_Task goal_: Write out only the lines from the line that holds "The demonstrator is" to the end of the listing below, inclusive, with the pictures omitted.

_Data below_:
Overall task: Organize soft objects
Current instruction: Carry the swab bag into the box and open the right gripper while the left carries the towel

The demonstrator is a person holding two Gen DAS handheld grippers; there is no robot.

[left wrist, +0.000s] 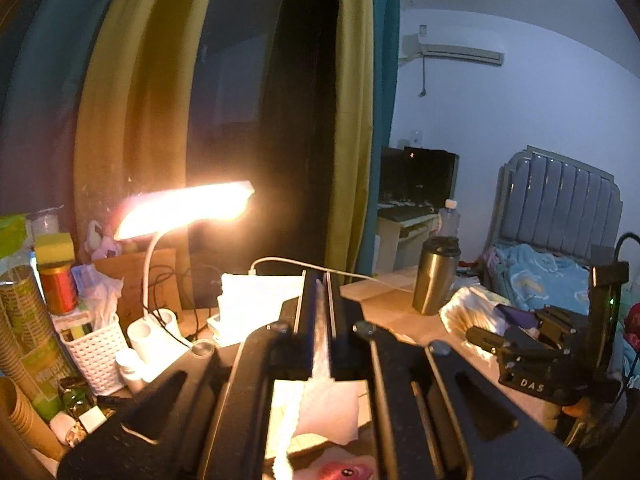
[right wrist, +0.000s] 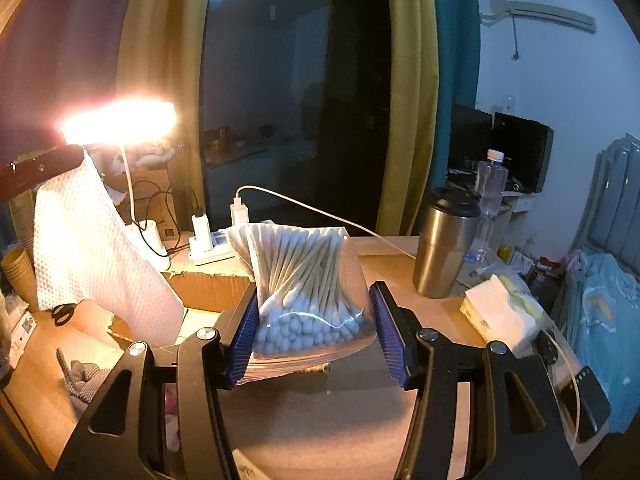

_Answer area_:
The demonstrator is a person holding two Gen DAS handheld grippers; there is no robot.

[left wrist, +0.000s] 
[right wrist, +0.000s] 

What the exercise asked for is now done.